Machine Learning - Reinforcement Learning

In reinforcement learning we have an agent within an environement. The agent can perceive a state of the environment and can perform some actions that change the agents state in the environment. The goal is to find the optimal actions to reach some goal.

The agent is defined by “PEAS”.

  1. Performance
  2. Environment
  3. Actuators
  4. Sensors

Robot manipulates objects on a table:

  1. Performance: move object from one location to another
  2. Environment: table with objects
  3. Actuators: motor current
  4. Sensors: camera, tactile sensors, force sensors

Autonomous vehicle:

  1. Performance: trade of between reaching the goal fast and risking damage
  2. Environment: the street with other participants of traffic
  3. Actuators: steering, gas pedal
  4. Sensors: camera, GPS

Weak teacher

  • does not tell which action to choose in a certain situation explicitly
  • instead, a reward is given when a certain action is performed in a certain state (negative reward = punishment)
  • reward is delayed since the action is performed first, leading to a different state
  • aim: maximize cumulative reward obtained over a sequence of actions
  • rewards may be zero, i.e., no information is conveyed
  • limit case: no rewards on the way, only at the final state. The agent has to infer a sequence of actions from the final reward only
  • training: try to reach goal over and over with improving cumulative reward (a “playground” is provided)
  • active exploration of states and actions may be useful

Markov decision process

Restrict reinforcement learning to a Markov decision process:

  • agent performs transitions between discrete states from a finite set \(S\). So states can not have continuous parameterization, e.g., real values position
  • this implies discrete time t
  • the agent can choose one action at a time from a set of discrete actions A

At time \(t\) the agent is in state \(s_t\in S\) and chooses action \(a_t \in A\) which leads to receiving a reward \(r_t \in R\) and brings the agent into state \(s_{t+1}\).

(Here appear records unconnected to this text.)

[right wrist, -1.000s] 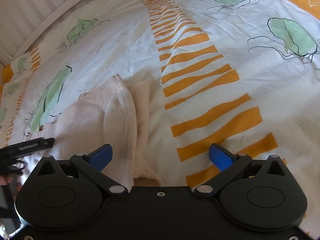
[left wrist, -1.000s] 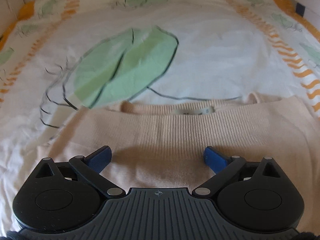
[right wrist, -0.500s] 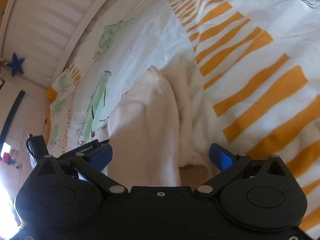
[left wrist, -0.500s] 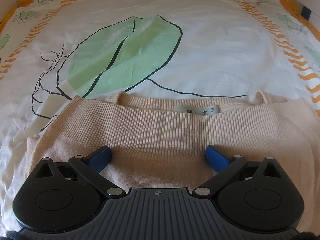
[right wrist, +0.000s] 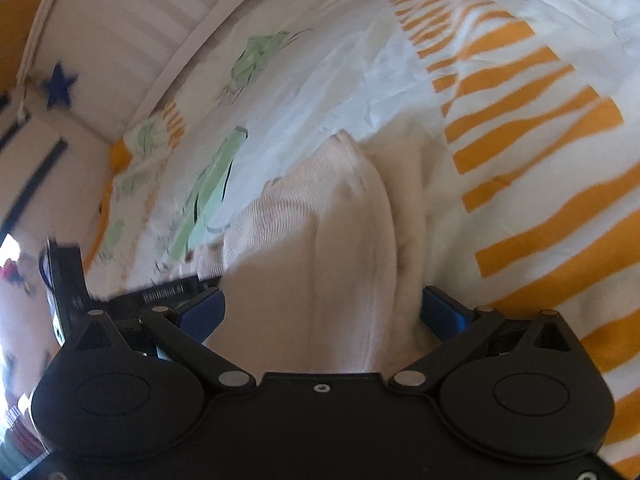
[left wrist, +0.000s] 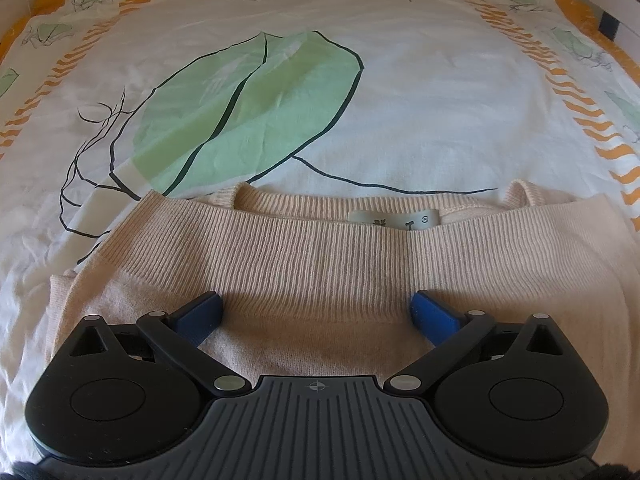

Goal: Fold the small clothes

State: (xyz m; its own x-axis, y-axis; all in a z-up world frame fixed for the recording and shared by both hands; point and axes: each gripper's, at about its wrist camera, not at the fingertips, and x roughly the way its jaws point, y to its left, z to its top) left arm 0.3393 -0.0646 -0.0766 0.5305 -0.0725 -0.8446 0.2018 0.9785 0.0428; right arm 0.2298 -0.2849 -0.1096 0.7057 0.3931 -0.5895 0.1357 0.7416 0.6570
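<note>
A bed (left wrist: 420, 92) carries everything, covered by a white sheet (left wrist: 400, 128) printed with big green leaves (left wrist: 248, 116) in black outline and bands of orange dashes (left wrist: 580, 92) that run toward the far edge. The sheet is lightly creased. A beige knit sweater (left wrist: 312, 272) lies flat on it near the near edge, its ribbed hem folded up across the neckline so that only part of the white label (left wrist: 394, 220) shows. From the right wrist view the sweater (right wrist: 332, 248) ends in a folded side beside the orange dashes (right wrist: 532, 160), with a white slatted rail (right wrist: 132, 28) along the bed's far edge.
</note>
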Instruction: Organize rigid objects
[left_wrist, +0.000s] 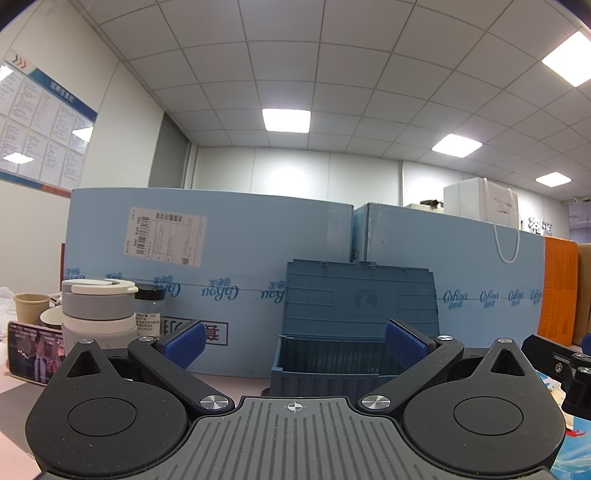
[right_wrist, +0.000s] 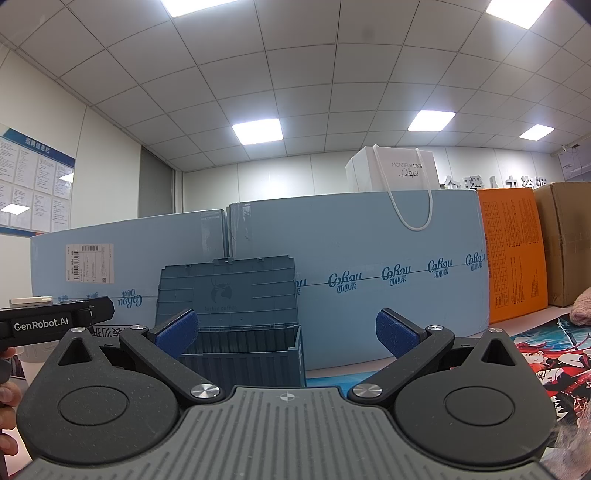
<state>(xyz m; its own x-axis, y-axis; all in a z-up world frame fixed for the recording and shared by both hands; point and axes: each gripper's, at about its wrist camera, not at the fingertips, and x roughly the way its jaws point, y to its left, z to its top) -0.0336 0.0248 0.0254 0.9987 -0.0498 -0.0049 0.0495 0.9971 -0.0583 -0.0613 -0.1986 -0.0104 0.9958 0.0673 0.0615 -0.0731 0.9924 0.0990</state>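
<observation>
Left wrist view: left gripper (left_wrist: 294, 341), jaws spread and empty, faces the blue storage crate (left_wrist: 338, 363), which stands on the desk (left_wrist: 229, 386) with its lid propped open, presumably to receive objects.

Right wrist view: right gripper (right_wrist: 287, 334), jaws likewise apart and empty, sees the crate left of centre, against the light-blue cartons (right_wrist: 369, 240).

The lidded crate (left_wrist: 347, 354) stands ahead between the left jaws and ahead-left of the right jaws (right_wrist: 240, 332), its raised lid leaning on cartons (left_wrist: 221, 266) behind; stacked containers (left_wrist: 98, 314) sit far left; a paper bag (right_wrist: 393, 170) tops the cartons.
</observation>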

Training examples have the form \(((s, a), r)\) not \((s,a)\), i.e., information is conveyed by rewarding an action \(a\) performed in state \(s\), not by telling explicitly what action \(a\) to take in state \(s\).

Markov assumptions

  • successor state depends only in current state and current action, not earlier ones: \(s_{t+1} = \delta(s_t, a_t)\) (not \(s_{t+1} = \delta(s_t, s_{t-1}, ..., a_t, a_{t-1}, ...)\)) where \(\delta\) is the successor funtion
  • the same applies to the reward: \(r_t = r(s_t, a_t)\) where \(r\) is the reward function

The successor function \(\delta(s,a)\) and the reward function \(r(s,a)\) are most probably unkown to the agent and often non-deterministic.

Learning task

Execute actions and observe the results to learn an action policy: \(\pi: S\rightarrow A\) which yields for each state the action to be executed. To judge the success of the policy \(\pi\), a function \(V\) that values the obtained rewards is needed.

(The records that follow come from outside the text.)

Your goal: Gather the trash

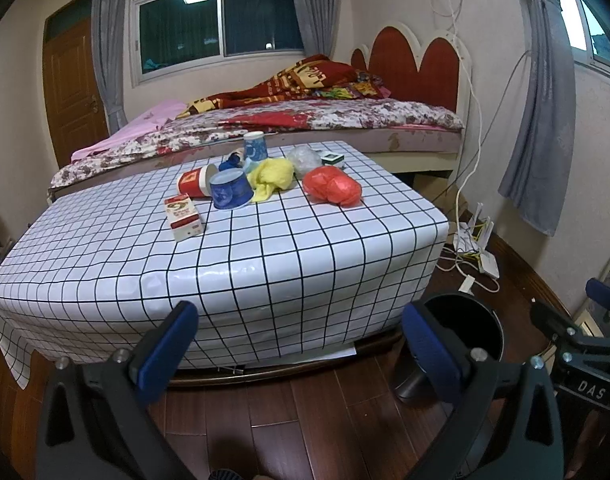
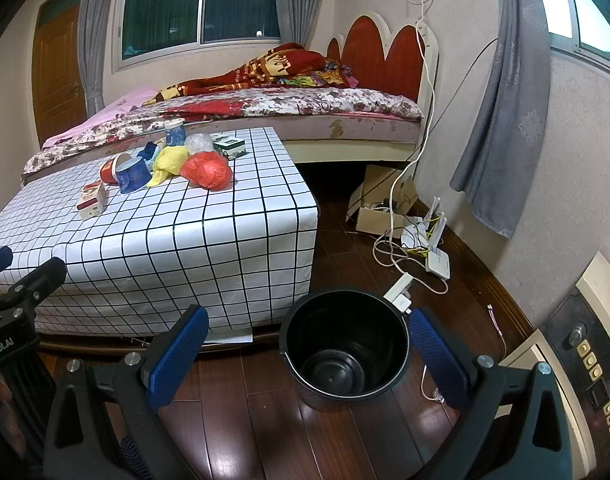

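Observation:
Trash lies on a low table with a white grid cloth (image 1: 265, 248) (image 2: 185, 232): a red plastic bag (image 1: 332, 185) (image 2: 206, 170), a yellow bag (image 1: 272, 178) (image 2: 168, 162), an overturned blue cup (image 1: 230, 189) (image 2: 134, 176), a red cup on its side (image 1: 195, 181) (image 2: 111, 169), a small red-and-white carton (image 1: 184, 218) (image 2: 91, 200), an upright blue cup (image 1: 254, 145) (image 2: 174, 132), a clear crumpled bag (image 1: 304, 160) (image 2: 198, 143) and a small green box (image 1: 332, 157) (image 2: 230, 147). An empty black bin (image 2: 345, 350) (image 1: 465, 328) stands on the floor. My left gripper (image 1: 301, 348) and right gripper (image 2: 309, 360) are open, well short of the table.
A bed (image 1: 305, 120) stands behind the table. Cables, a router (image 2: 421, 236) and a cardboard box (image 2: 379, 204) lie on the wooden floor to the right. A grey curtain (image 2: 501, 120) hangs by the right wall. A door (image 1: 71, 88) is at far left.

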Demonstrator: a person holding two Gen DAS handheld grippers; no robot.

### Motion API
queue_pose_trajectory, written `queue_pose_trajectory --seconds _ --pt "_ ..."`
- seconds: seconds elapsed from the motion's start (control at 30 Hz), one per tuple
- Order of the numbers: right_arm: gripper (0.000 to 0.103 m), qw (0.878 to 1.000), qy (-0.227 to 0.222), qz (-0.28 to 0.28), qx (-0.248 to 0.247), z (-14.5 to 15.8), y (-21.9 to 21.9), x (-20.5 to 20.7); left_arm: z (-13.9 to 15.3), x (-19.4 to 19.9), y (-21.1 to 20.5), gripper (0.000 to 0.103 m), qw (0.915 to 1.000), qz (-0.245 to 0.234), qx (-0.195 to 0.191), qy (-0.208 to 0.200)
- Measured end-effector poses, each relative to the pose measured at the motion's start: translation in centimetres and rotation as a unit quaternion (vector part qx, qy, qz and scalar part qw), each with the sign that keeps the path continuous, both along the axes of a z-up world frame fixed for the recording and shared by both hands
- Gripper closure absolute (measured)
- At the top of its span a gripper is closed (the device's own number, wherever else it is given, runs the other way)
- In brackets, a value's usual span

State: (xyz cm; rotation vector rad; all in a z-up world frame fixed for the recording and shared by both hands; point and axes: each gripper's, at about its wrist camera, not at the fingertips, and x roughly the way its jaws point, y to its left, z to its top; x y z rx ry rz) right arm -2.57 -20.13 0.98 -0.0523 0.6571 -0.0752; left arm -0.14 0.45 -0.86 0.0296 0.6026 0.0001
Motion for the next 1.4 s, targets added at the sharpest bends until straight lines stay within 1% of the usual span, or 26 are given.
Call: queue_pose_trajectory --seconds 1.4 --pt "0.001 1.0 0.002 0.001 0.001 0.0 0.42 0.26 0.06 -0.04 -0.63 0.001 1.0 -0.004 0.0 0.006"
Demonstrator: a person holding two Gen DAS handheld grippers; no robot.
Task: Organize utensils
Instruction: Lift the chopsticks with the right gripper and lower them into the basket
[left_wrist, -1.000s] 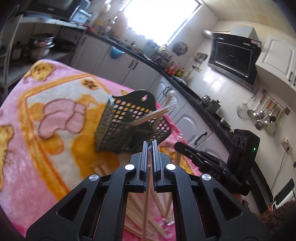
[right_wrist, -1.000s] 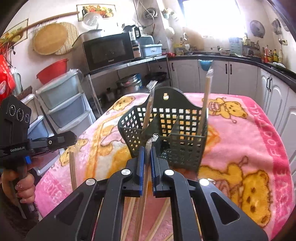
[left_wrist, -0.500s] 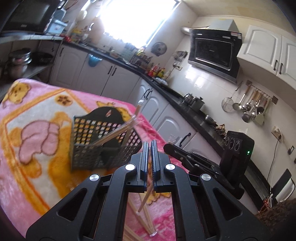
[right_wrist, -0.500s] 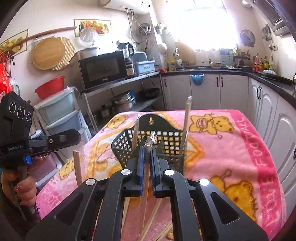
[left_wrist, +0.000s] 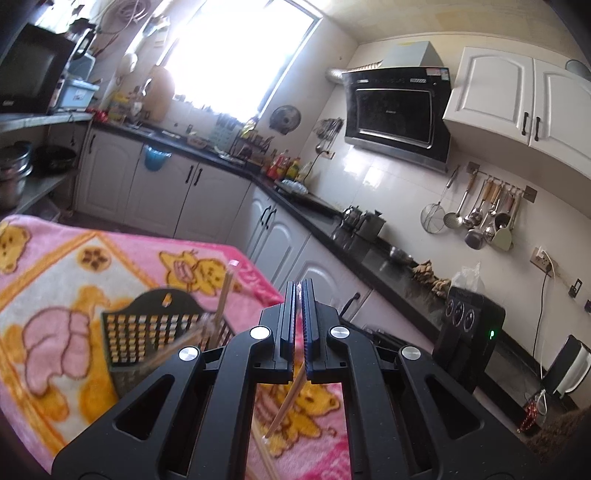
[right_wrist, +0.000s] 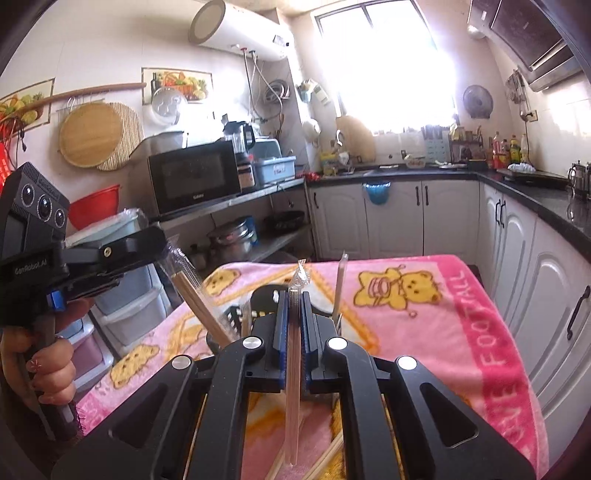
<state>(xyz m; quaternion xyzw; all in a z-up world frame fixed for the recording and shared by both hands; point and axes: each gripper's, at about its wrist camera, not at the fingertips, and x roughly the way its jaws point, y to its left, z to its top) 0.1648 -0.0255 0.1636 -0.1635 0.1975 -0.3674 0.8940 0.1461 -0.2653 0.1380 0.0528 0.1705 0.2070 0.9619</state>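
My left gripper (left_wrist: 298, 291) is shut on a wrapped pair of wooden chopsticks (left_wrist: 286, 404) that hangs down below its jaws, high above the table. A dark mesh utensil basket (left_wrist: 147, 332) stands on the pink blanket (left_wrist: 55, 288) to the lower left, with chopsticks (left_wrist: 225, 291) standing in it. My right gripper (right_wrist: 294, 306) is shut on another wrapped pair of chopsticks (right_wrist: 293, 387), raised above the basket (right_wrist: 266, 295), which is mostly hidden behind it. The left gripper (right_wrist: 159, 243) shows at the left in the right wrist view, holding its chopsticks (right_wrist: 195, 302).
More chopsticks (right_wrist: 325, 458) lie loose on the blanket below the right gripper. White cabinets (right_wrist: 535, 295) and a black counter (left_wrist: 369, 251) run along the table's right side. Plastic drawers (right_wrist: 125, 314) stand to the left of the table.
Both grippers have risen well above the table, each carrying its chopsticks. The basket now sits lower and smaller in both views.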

Naive approach for \(V\): \(V^\pi(s_t) = r_t + r_{t+1} + r_{t+1} + ... = \sum_{t' = t...\infty}r_{t'}\)

Here the problem is that if the afent does not reach a final state, the value may be infinite.


One idea to solve the previous problem is to introtode a finite “horizon” after \(N\) time steps: \(V^\pi(s_t) = \sum_{t' = t...N+t}r_{t'}\).

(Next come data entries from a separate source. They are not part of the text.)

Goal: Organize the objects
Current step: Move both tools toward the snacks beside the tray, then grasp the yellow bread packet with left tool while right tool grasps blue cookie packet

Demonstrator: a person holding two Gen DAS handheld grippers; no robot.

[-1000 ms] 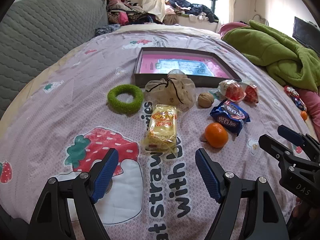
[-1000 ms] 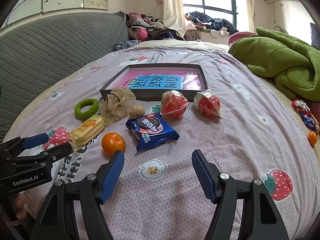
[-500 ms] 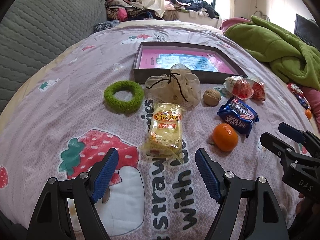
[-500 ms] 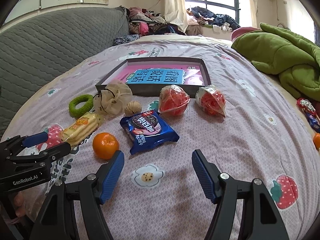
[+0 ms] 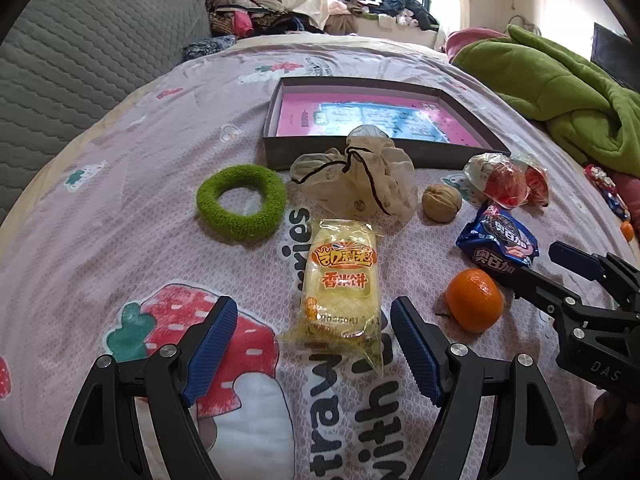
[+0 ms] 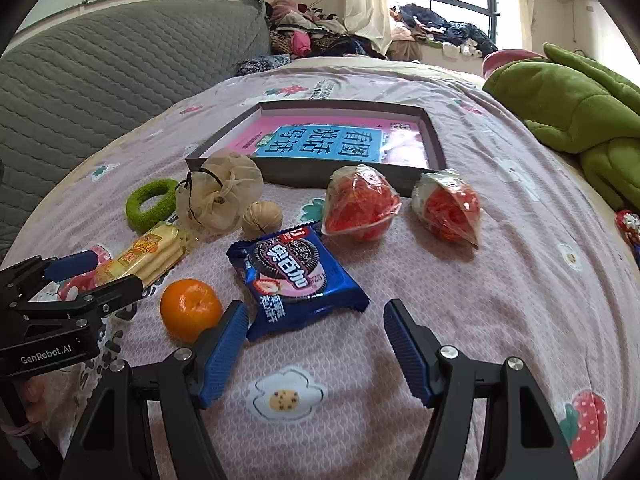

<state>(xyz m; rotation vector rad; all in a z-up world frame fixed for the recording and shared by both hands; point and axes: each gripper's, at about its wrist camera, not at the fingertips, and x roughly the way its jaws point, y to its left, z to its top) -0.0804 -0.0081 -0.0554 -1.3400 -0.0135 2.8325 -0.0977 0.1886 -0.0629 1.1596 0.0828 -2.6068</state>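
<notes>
My left gripper (image 5: 312, 348) is open just short of a yellow rice-cracker pack (image 5: 340, 284), whose near end lies between the fingertips. My right gripper (image 6: 316, 356) is open just short of a blue cookie pack (image 6: 292, 276), with an orange (image 6: 190, 308) by its left finger. A green ring (image 5: 242, 202), a beige drawstring pouch (image 5: 360, 182), a walnut (image 5: 441, 203) and two red snack bags (image 6: 360, 204) (image 6: 450, 204) lie before a grey open box (image 6: 436, 144) holding a pink booklet.
All lie on a pink strawberry bedsheet (image 6: 500, 300). A green blanket (image 5: 560, 80) is piled at the right. A grey quilted headboard (image 5: 80, 60) stands at the left. Clothes are heaped at the window (image 5: 360, 4). Small candies (image 5: 608, 192) lie at the right edge.
Both grippers have moved forward and lower towards the objects. The cracker pack and the cookie pack are now nearer the fingertips. Both stay open.
</notes>
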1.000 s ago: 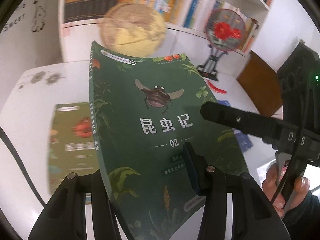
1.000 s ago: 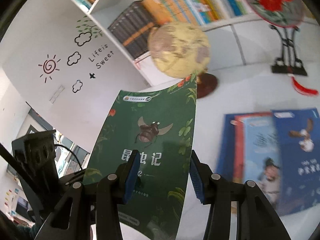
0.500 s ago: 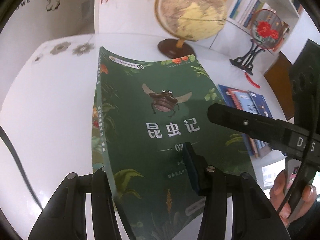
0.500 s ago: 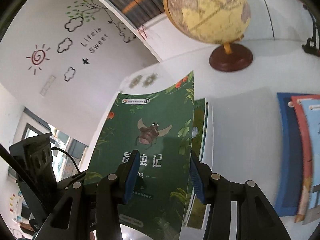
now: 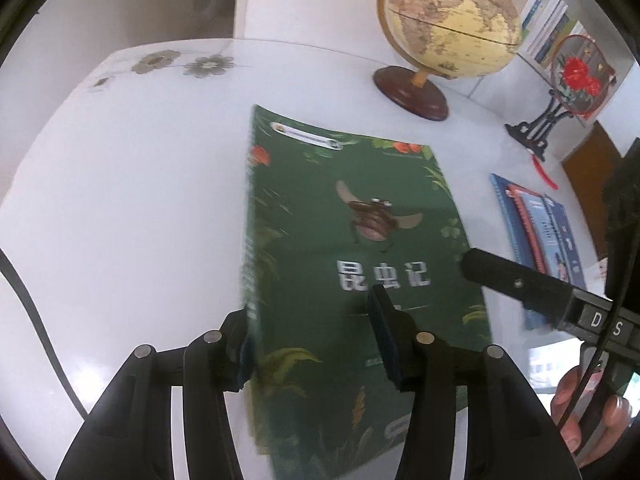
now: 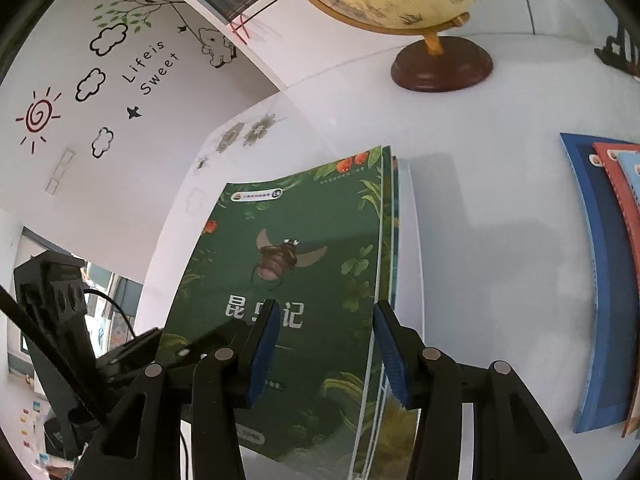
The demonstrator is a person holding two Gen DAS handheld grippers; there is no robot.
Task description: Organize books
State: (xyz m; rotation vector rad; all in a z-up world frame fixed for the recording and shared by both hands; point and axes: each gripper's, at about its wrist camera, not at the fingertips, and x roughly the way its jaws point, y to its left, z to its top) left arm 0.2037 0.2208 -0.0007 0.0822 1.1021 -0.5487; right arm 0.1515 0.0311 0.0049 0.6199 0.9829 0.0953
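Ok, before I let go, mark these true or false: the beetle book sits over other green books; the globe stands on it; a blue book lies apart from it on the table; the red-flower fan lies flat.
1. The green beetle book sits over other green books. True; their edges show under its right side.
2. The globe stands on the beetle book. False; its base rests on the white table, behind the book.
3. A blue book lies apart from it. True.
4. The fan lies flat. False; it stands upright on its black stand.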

Problems of a “hard horizon”:

  • choice of \(N\) is diffiuclt
  • best action depends on horizon \(N\)
  • thus, the best action depends on time steps
  • the optimal policy is not stationary

A better solution is a “soft horizon”: \(V^\pi(s_t) = \sum_{t' = t...\infty}\gamma^{t'}r_{t'}\) with the discount factor \(0 < \gamma < 1\) for future rewards, i.e., rewards are less important the more they are in the future.


The aim is to find the optimal policy \(\pi^*\) that maximizes the evaluation function \(\forall s: \pi^* = argmax_\pi V^\pi(s)\). The corresponding maximum value \(V^{\pi^*}\) of the evaluation function is denoted by \(V^*\).

We want to learn \(\pi^*: S\rightarrow A\) but there are no training examples \((s,a)\), only \(((s,a), r)\) so instead of learning best actions for given states, an evaluation function must be learned.

The idea is to learn the evaluation function \(V^*\), because it tells that, e.g., a future state \(s\) yields higher cumulative rewards than future state \(s': V^*(s) > V^*(s')\). Since the agent can not choose among states but only among actions, it must infer the optimal action \(a^*\) from \(V^*\) by a look ahead search over all actions: \(a^*(s) = argmax_a[r(s,a) + \gamma V^*(\delta(s,a))]\) but actions can not be chosen this way since the agent does not know:

  • the successor function: \(\delta: SxA \rightarrow S\)
  • the reward function: \(r: SxA \rightarrow R\)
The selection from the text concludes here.